Она поняла свою бесконечную правоту, заставившую ее отшатнуться от этого человека при жизни. Но завещание!
Завещание, наконец, было вскрыто. Оно было составлено еще задолго до смерти и подписано 27 апреля 1837 года. Перед расставанием Гаррис сделал все, чтобы оградить имущество своего друга и почитаемого маэстро.
Миллионные суммы франков, вложенные в акции и облигации государственной ренты Англии и королевства обеих Сицилий, обеспечивали на долгие годы любимца и наследника, Ахиллино. Но некая дама из города Лукки имела получить значительную сумму денег на специальные цели, ей одной известные и ей завещанные. Знаки, эмблемы и сертификаты эта дама представит сама, не объявляя своей фамилии. Они подробно перечислены, зарисованы и описаны в завещании.
«Матери моего ребенка, – говорилось дальше в завещании, – вы обязуетесь обеспечить именем моим пожизненную ренту в тысячу двести франков. Маркиз Лоренцо Паренто, синьоры Джамбатиста Джордани, Лаццаро Реббицо и Пьетро Торрильяни, генуэзцы, приглашаются в свидетели и в охранители моей воли».

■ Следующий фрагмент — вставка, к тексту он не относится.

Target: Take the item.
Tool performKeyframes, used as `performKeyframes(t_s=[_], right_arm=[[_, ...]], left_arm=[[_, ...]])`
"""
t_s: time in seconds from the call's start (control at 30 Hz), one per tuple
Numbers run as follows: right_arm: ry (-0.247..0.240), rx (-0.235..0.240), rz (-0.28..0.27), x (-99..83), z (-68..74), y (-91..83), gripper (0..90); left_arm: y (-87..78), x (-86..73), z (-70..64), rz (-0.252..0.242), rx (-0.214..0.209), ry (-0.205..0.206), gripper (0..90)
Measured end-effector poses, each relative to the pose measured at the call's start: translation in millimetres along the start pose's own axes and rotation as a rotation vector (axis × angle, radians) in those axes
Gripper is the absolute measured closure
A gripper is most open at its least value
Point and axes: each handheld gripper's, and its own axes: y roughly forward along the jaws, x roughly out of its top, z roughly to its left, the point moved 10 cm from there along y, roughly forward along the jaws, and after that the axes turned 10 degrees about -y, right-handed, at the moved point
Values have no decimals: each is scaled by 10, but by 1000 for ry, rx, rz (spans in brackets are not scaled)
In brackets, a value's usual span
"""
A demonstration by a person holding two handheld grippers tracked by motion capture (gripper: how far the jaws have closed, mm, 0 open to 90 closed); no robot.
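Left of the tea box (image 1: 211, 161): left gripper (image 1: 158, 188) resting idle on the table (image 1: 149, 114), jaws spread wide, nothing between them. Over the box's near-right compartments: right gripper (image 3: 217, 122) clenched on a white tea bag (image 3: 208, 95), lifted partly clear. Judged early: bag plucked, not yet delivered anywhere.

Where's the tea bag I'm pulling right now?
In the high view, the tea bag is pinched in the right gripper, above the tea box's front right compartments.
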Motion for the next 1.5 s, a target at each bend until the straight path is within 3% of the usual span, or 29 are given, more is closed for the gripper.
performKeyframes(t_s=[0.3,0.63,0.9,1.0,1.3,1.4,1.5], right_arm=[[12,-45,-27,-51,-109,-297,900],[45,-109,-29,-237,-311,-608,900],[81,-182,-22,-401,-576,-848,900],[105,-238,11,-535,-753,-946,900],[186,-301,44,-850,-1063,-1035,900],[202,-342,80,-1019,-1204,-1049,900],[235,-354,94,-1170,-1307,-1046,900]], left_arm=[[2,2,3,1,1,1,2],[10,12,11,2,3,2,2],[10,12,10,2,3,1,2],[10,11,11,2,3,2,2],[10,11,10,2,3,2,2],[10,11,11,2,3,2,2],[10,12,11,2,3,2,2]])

«Странный человек этот Паганини, – писала „Музыкальная газета“. – Для того, чтобы завершить нелепость своей жизни, он довел до кульминационного пункта нелепость своей смерти. Что может быть смешнее этого завещания: его можно назвать завещанием сумасшедшего, завещанием чудака».
В самом деле, скажет читатель, не странно ли обеспечивать женщину, сделавшую столько вреда своему мужу? Не чудачество ли синьора Паганини заставляет его завещать восемь скрипок с мировыми паспортами не только друзьям, но и врагам? Почитайте, кому перешли эти дивные инструменты – Амати, Гварнери и Страдивари. Вот имена восьми скрипачей, получивших по завещанию скрипки Паганини. Это – Берио, Эрнст, Липинский, Майзедер, Молик, Оле Булл, Вьетан и, наконец, Шпор. Да, и Шпор является наследником великого маэстро, огромного духа Паганини.
«У меня остается одна надежда, – писал Паганини Фердинанду Паеру, – что после моей смерти оставят меня в покое те, кто так жестоко отомстил мне за мои успехи скрипача, что не нарушат покоя моего и не оскорбят имени моего, когда я буду лежать в родной земле».
Синьор Паганини ошибся. Он лежит, поверженный в прах. Доктор только что снял белый халат. Мертвеца одели и положили в цинковый гроб, напоив страшным питьем из хлористого цинка. Вот, после мирового турнира, этот рыцарь скрипки лежит в гробу. Все ждут, что наконец, отворится дверь и войдет черный рыцарь, поднимет забрало и скажет:
– Да, это я враждовал с этим человеком всю жизнь.